In preferred embodiment, be connected with equalizing main on the described feeder, described equalizing main is connected on the described charge pipe.

Characteristics and the advantage of the experimental provision of simulation coal-seam gas gathering line flow characteristics of the present utility model are: this experimental provision can be used for simulating the gas-solid, gas-liquid, the gas-liquid that exist in the coal-seam gas gathering line and consolidates flowing of multiphase medium, switch experiment flow by the valve that opens and closes on the different pipelines, finish object of experiment.This device has taken into full account the factor that influences the coal-seam gas flow characteristics, the on-the-spot actual condition and having the following advantages of combining closely:

1) rational in infrastructure: as to be connected compact between water system of the present utility model, air supply system and charging system and the experimental channel system, take full advantage of the laboratory finite space, easy switching and each measuring equipment satisfy the installation requirement of instrument between water system, air supply system and the charging system.

2) design is ingenious: water system of the present utility model combines to control water supply flow with water pump with the reflux line of its endpiece cleverly, has enlarged the scope of flow regulation; Charging system takes full advantage of gravity and the gas energy of flow adds experimental channel system formation simulated condition with solid particle.

3) measuring equipment advanced person: the utility model has been installed high-precision differential pressure pickup at testing tube, effectively reduce experimental error, adopt high-speed camera to take at observation tube, make the data acquisition amount increase greatly, for research provides more sufficient data support; In addition, use pressure transducer, temperature sensor and conducting probe to carry out the collection of multiparameters such as pressure, temperature and liquid holdup, avoid the manually-operated error, realize data acquisition and control automatization.

4) safety and environmental protection: the utility model is guaranteeing that experimentation is safe and efficient, is provided with safety valve at the first-level buffer jar of air supply system, and when first-level buffer jar internal pressure was higher than the safety valve setting value, safety valve can be opened pressure release automatically, prevents hypertonia.

Description of drawings

In order to be illustrated more clearly in the technical scheme among the utility model embodiment, the accompanying drawing of required use is done to introduce simply in will describing embodiment below, accompanying drawing in describing below only is embodiment more of the present utility model, for those of ordinary skills, under the prerequisite of not paying creative work, can also obtain other accompanying drawing according to these accompanying drawings.

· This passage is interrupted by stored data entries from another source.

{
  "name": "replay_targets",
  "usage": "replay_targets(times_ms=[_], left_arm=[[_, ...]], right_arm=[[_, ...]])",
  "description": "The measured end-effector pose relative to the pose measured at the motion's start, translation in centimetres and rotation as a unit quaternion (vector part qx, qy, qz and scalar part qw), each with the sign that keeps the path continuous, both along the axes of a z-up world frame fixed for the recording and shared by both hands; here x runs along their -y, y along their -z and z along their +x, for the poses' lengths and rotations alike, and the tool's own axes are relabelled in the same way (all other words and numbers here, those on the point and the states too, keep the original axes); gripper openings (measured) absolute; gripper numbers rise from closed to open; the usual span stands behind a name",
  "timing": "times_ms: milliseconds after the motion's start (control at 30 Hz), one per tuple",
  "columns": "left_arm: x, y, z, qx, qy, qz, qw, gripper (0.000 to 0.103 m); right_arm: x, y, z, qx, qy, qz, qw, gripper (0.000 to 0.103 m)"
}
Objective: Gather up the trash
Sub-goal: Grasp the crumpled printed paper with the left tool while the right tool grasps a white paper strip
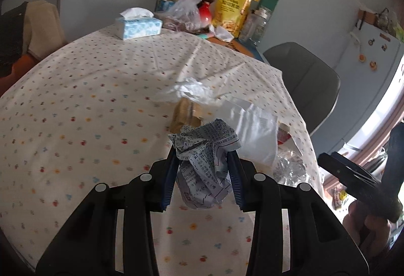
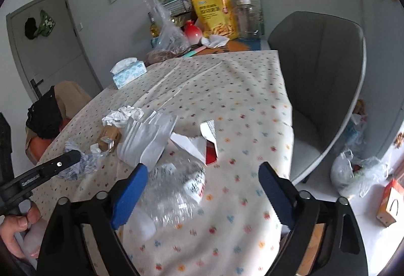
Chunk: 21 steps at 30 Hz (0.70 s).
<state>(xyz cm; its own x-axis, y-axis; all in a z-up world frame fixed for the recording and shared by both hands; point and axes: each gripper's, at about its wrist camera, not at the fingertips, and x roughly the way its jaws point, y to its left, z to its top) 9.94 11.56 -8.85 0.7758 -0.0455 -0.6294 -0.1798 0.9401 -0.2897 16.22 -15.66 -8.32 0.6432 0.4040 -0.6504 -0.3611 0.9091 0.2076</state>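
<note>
A: Left gripper (image 1: 204, 169) clamped on the crumpled printed paper (image 1: 204, 162), ball pinched between both blue pads, clear of the dotted tablecloth (image 1: 75, 99). Best kept squeezed and level; no shaking, or out slips the wad.

B: Right gripper (image 2: 202, 190) spread wide over the crushed clear plastic bottle (image 2: 176, 190), pads not touching. Worth centring on the bottle's middle before closing; slippery, springy stuff, likely to squirt sideways if caught near an end.

A: More trash just beyond: white plastic bag (image 2: 146, 139), torn red-and-white carton (image 2: 204, 142), small brown box (image 2: 109, 137), crumpled white tissue (image 2: 123, 115).

B: Writing? Dense small print on the paper ball, too fine to read. Yellow snack bag (image 2: 214, 13) at the back with lettering, unreadable. Bottle label blurred.
</note>
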Motion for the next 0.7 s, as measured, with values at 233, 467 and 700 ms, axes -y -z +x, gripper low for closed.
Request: replay_targets(times_ms=[233,467,700], left_arm=[[-1.5,-1.2,-1.0,0.023,-0.019,-0.012,0.9995,0.038],[-2.1,-2.3,-1.7,0.035,-0.026,-0.009,0.999,0.039],[-1.3,-2.4,-1.4,0.035,-0.017,-0.008,0.9992,0.039]], right_arm=[[-2.7,0.7,3.1,-0.02,-0.029,-0.031,0.999,0.066],[-3.9,1.9,4.8,-0.037,-0.037,-0.04,0.998,0.037],[-2.6,0.8,3.9,-0.029,-0.039,-0.019,0.999,0.019]])
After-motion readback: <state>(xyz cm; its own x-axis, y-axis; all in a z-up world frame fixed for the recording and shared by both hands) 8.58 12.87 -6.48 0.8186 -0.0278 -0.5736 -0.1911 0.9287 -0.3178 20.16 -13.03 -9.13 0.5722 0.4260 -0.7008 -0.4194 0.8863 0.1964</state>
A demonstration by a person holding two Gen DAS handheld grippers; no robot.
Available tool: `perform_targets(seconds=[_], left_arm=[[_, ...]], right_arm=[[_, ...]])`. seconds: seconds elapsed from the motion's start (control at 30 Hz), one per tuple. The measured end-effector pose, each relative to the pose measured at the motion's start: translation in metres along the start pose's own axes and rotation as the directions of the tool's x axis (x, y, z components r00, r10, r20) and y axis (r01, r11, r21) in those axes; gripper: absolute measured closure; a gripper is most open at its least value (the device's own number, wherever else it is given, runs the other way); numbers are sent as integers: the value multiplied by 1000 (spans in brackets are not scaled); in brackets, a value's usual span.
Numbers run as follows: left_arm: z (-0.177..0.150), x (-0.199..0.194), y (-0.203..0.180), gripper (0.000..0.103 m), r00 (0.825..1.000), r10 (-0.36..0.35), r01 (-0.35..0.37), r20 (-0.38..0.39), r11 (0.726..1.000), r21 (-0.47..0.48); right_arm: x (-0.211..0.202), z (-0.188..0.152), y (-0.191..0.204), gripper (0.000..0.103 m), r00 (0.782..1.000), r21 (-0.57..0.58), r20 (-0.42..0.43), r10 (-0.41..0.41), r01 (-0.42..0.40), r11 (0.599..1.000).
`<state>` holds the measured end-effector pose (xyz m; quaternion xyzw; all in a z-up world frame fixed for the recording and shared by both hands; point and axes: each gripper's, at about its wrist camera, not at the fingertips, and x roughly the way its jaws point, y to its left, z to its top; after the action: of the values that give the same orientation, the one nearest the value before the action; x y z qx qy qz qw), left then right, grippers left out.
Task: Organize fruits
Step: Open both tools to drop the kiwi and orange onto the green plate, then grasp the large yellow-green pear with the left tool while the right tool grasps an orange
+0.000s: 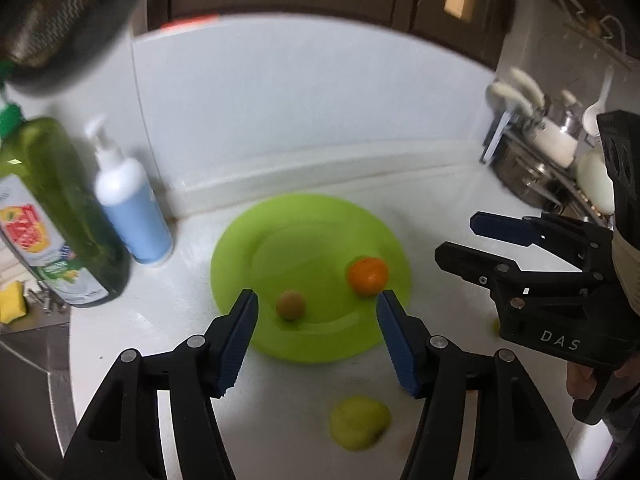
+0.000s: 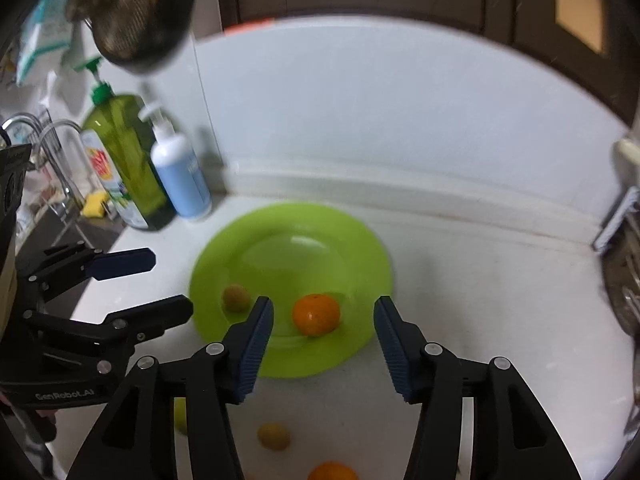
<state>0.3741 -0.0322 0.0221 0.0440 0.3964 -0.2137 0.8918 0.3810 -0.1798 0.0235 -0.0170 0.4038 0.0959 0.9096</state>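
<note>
**Both grippers empty above the green plate**

My left gripper (image 1: 316, 308) hangs over the near rim of the green plate (image 1: 280, 216), fingers spread with nothing between the ribbed blue pads (image 1: 240, 340). My right gripper (image 2: 324, 316) is also spread and empty, just beside the left one, over the plate's near edge.

On the plate lie a glossy orange mandarin (image 2: 316, 314) and a small dull brownish-yellow fruit (image 2: 236, 297), apart from each other, both toward the near side. The far half of the plate is bare. Off the plate, on the white counter (image 2: 460, 280) close to me, sit a yellow-green lumpy fruit (image 1: 359, 422), another small tan round fruit (image 2: 273, 436) and a second orange fruit (image 2: 332, 472), cut by the frame's bottom.

The counter is smooth and pale, closed at the back by a low white ledge and a plain wall. To the plate's right the surface lies open as far as a metal dish rack (image 1: 536, 172). To its left stand a white and blue pump bottle (image 1: 132, 208) and a tall dark-green bottle (image 1: 60, 208), touching or nearly so, near the plate's rim; beyond them the counter drops to a steel sink with a yellow sponge (image 2: 95, 204).
</note>
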Motion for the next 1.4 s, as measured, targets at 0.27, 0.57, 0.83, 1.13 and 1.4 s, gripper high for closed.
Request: perform_targets(seconds=[0.27,0.57,0.83,1.13,1.4], left_arm=[[-28,-51,-23,42,998,11,-12,60,1000,15],[-69,-82,-46,42,995,49,-54,90,997,58],[-99,-96,-60,42,992,66,-70,103,997,36],[-137,-89,-77,42,993,94,-97,69,994,45],[-165,-79,-93,42,996,93,-94,19,994,61]], right_arm=[[-64,-28,9,49,992,-9,107,-72,74,997],[-99,-71,14,49,989,39,109,-104,101,994],[-115,-102,17,49,988,40,115,-104,100,994],[-109,-138,12,49,993,31,71,-94,92,995],[-95,-164,9,49,998,12,6,-68,68,998]])
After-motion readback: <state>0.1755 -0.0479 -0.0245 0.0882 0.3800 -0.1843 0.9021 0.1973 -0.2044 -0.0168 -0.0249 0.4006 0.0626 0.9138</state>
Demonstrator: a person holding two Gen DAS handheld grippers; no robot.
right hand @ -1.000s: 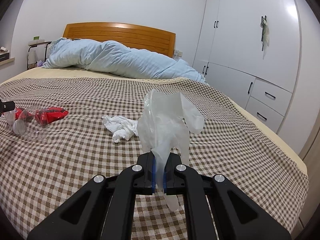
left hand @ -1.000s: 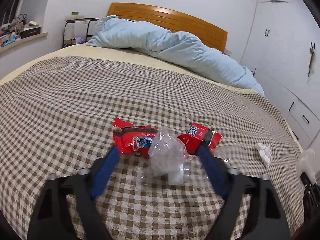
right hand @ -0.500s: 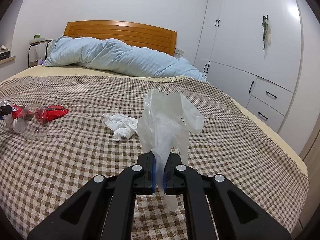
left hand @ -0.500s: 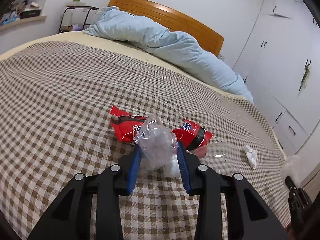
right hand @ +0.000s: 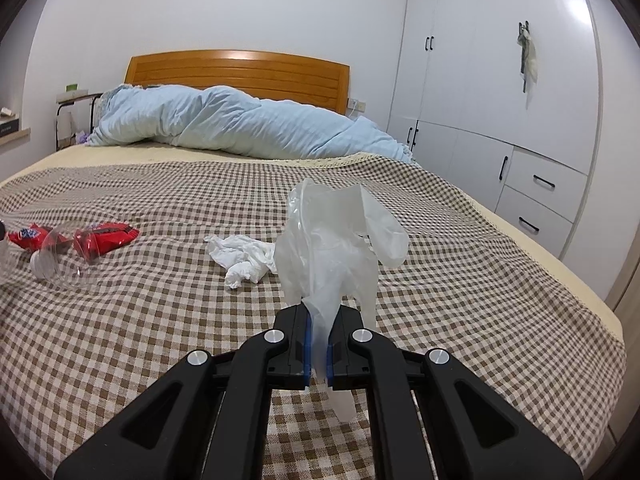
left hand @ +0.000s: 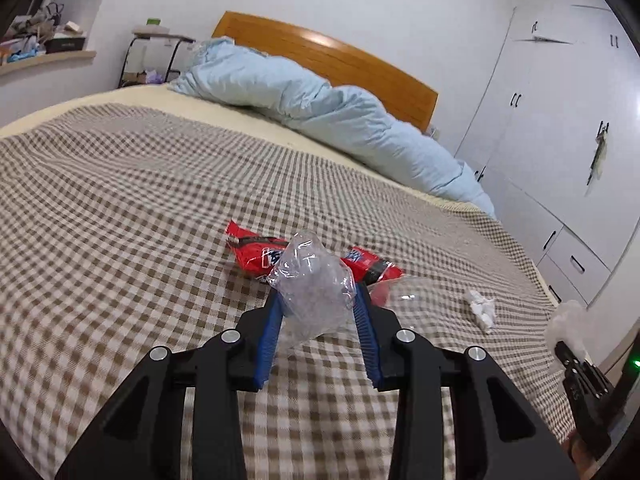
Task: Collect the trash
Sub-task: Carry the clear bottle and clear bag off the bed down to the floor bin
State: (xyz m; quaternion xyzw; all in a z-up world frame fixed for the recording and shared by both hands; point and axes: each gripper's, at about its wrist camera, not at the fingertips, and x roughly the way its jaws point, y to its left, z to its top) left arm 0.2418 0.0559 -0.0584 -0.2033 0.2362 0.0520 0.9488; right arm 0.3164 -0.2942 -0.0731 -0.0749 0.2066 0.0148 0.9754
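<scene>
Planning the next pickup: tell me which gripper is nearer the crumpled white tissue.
Right, probably. The right gripper faces the tissue just ahead-left; the left gripper has it off to its right.

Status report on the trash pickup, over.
Left gripper shut on crumpled clear wrapper. Right gripper shut on white plastic bag. Red snack packets, clear cup, tissue remain on bed.

The right gripper (right hand: pixel 317 344) pinches a white plastic bag (right hand: pixel 336 248) above the checked bedspread (right hand: pixel 460 280); a crumpled tissue (right hand: pixel 240 258) lies just left, with red snack wrappers (right hand: pixel 106 236) and a clear cup (right hand: pixel 60 258) farther left
</scene>
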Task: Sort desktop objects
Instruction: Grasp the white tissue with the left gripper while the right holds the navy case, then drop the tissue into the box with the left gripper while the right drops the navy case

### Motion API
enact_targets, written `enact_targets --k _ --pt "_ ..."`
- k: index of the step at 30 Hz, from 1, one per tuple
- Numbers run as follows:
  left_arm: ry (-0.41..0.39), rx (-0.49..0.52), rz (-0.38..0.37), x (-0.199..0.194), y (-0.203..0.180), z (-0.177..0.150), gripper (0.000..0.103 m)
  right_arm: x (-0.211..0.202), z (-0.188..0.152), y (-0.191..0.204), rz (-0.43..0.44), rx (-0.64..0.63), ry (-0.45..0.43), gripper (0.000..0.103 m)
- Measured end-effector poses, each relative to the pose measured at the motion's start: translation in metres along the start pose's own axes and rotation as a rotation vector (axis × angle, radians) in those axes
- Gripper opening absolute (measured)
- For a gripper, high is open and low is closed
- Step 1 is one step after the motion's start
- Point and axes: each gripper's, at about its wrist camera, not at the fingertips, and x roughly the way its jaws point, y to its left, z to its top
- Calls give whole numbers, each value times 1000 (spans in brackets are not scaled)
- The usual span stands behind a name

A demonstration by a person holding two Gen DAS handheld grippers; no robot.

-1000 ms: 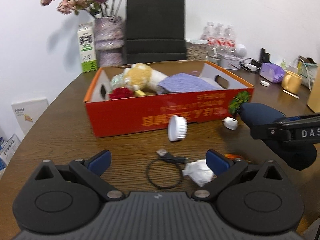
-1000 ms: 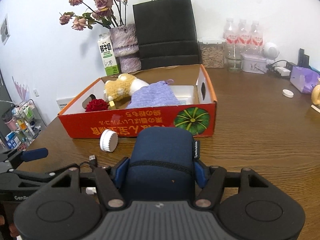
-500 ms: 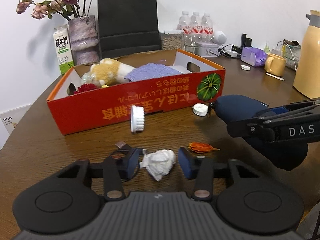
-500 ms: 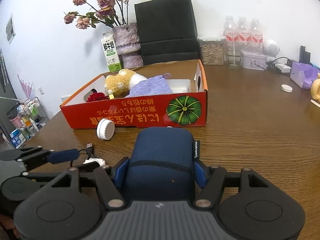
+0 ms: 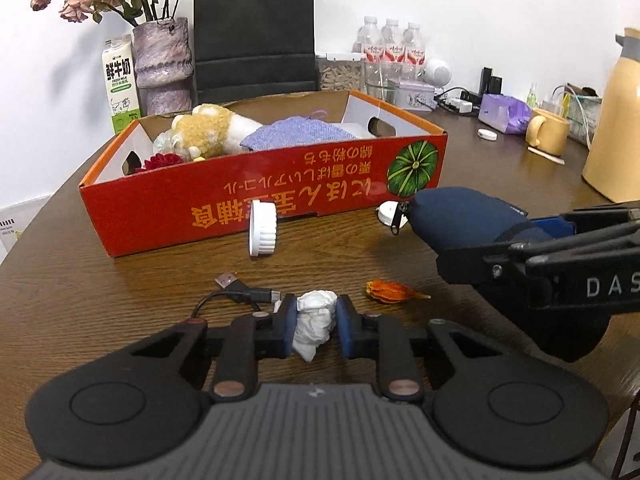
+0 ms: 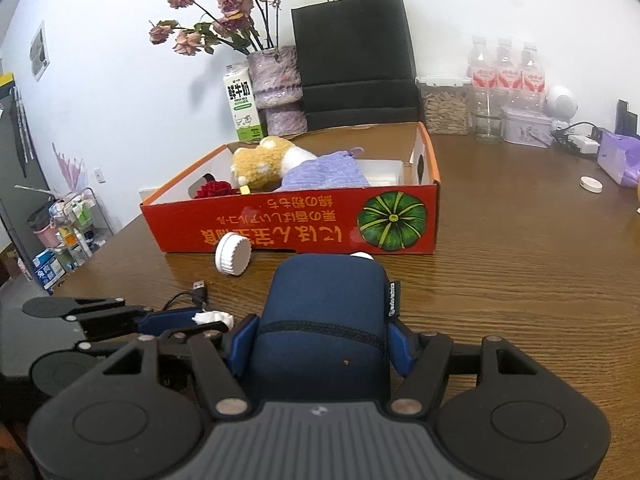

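the white paper ball (image 5: 314, 316) sits right between the two blue pads of the left hand-held gripper (image 5: 316, 326), low on the brown bench (image 5: 120, 292). the jaws are closing on it, and both pads (image 5: 290, 330) look like they touch its sides. so the ball is not ahead of this hand-held gripper or off to one side. it is in the middle of it. it has no real long side. it is just a lumpy wad, a bit taller than it is wide in the left view.

the left hand-held gripper is the near one for this ball. the right hand-held gripper (image 6: 320, 340) is busy. it is gripping a dark blue pouch (image 6: 324, 316), with a blue pad pressed on each side of it. in the left view the pouch (image 5: 460, 216) hangs to the right of the ball, a little apart from it.

the red box (image 5: 260, 196) lies past the ball, farther from the hand-held gripper, with its long side across the view. a toy, a purple cloth and a red flower are in it. i think the ball has to go up and forward over the near wall of the box, if the box is where it belongs. that is my guess.

a black cable (image 5: 240, 296) lies just to the left of the ball, very near the left pad. it could get caught. an orange dried flower (image 5: 390, 292) lies near on the right. a white cap (image 5: 262, 230) leans by the box wall.
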Motion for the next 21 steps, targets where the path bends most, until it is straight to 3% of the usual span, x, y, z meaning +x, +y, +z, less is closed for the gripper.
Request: enact_targets --k 11,21 --pt "-141 -8 4 -28 7 27 21 -12 25 7 5 -29 -78 65" --pt "-268 -26 65 -30 25 74 21 1 73 18 2 -71 -170 65"
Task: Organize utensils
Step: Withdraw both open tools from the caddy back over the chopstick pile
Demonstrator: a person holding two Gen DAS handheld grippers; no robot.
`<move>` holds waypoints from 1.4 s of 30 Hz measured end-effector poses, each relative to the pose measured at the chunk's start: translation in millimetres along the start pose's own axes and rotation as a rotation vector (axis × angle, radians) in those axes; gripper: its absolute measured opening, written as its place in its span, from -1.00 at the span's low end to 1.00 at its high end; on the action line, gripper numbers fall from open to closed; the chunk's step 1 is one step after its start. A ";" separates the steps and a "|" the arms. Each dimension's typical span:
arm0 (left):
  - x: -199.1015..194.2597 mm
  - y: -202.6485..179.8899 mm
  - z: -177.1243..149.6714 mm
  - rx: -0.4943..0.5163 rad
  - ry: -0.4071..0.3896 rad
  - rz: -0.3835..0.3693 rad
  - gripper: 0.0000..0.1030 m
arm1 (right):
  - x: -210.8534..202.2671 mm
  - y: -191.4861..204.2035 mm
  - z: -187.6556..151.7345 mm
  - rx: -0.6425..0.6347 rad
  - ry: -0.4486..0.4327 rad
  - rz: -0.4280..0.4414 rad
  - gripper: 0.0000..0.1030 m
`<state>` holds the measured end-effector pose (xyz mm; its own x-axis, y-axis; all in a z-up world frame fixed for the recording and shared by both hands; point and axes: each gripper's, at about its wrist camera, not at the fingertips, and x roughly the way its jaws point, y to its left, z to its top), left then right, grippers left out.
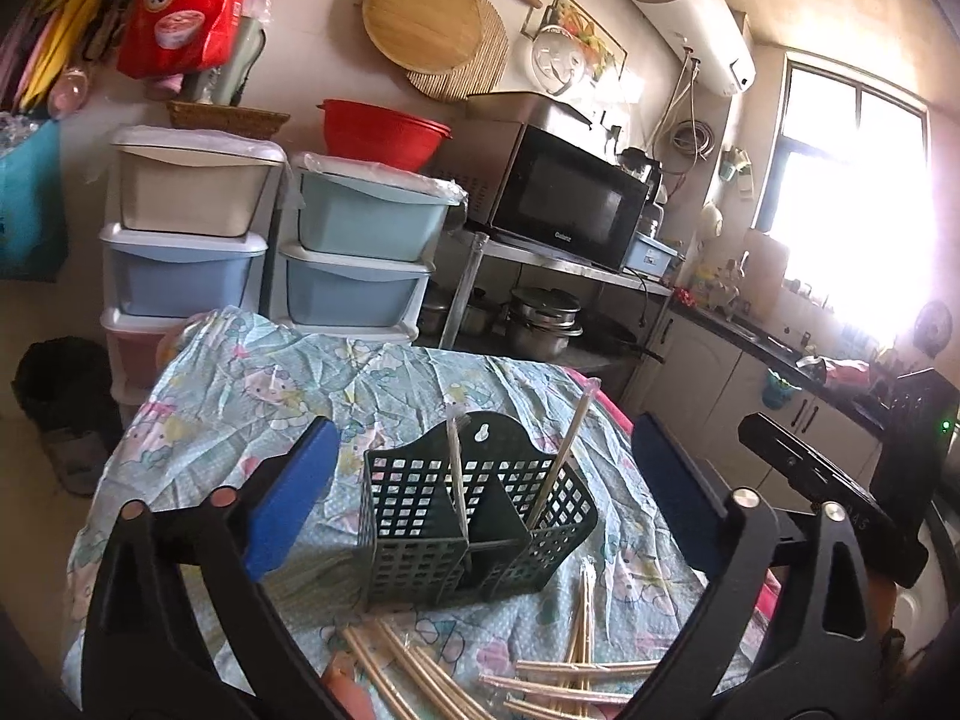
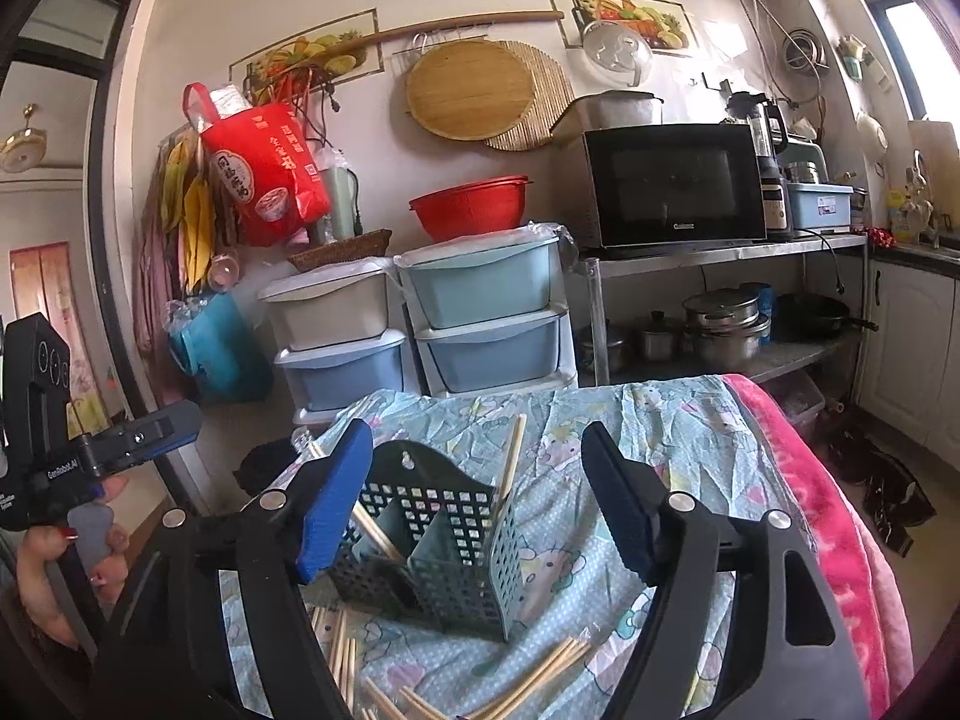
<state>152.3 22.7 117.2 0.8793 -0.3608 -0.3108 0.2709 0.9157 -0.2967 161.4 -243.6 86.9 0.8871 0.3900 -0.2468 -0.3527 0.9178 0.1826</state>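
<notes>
Standing at lower centre of both views, the slotted caddy (image 1: 474, 522) is kept upright on the worktop (image 1: 252, 396) so two wrapped chopstick pairs (image 1: 456, 468) lean inside. Loose pairs (image 1: 570, 678) lie beneath. Left tongs (image 1: 486, 492) and right tongs (image 2: 474, 498) are spread, empty.

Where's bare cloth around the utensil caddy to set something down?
Free: cloth behind the utensil caddy out to the table's far edge, and right of it toward the pink blanket. Crowded: the near edge in front of it, strewn with wrapped chopsticks. Both grippers hover open, empty.
</notes>
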 end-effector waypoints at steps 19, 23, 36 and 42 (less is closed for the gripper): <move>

Fig. 1 is the structural representation of the experimental provision of simulation coal-seam gas gathering line flow characteristics of the present utility model.

Embodiment

Below in conjunction with the accompanying drawing among the utility model embodiment, the technical scheme among the utility model embodiment is clearly and completely described, obviously, described embodiment only is the utility model part embodiment, rather than whole embodiment.Based on the embodiment in the utility model, those of ordinary skills are not making the every other embodiment that obtains under the creative work prerequisite, all belong to the scope of the utility model protection.

As shown in Figure 1, the utility model provides a kind of experimental provision of simulating coal-seam gas gathering line flow characteristics, and it comprises experimental channel system 1, water system 2, air supply system 3 and charging system 4.Wherein: experimental channel system 1 has testing tube 11, and the entrance point 111 of described testing tube 11 is connected with mixer 12, and described testing tube 11 is provided with observation tube 13; Water system 2 has feed pipe 21, and an end of described feed pipe 21 is connected with water tank 22, and its other end links to each other with described mixer 12, is connected with water pump 23 on the described feed pipe 21; Air supply system 3 has air supply pipe 31, and an end of described air supply pipe 31 is connected with air compressor 32, and its other end links to each other with described mixer 12, is connected with surge tank 33 on the described air supply pipe 31; Charging system 4 has feeder 41, and described feeder 41 is connected on the charge pipes 42 that link to each other with described air supply pipe 31 parallel connections.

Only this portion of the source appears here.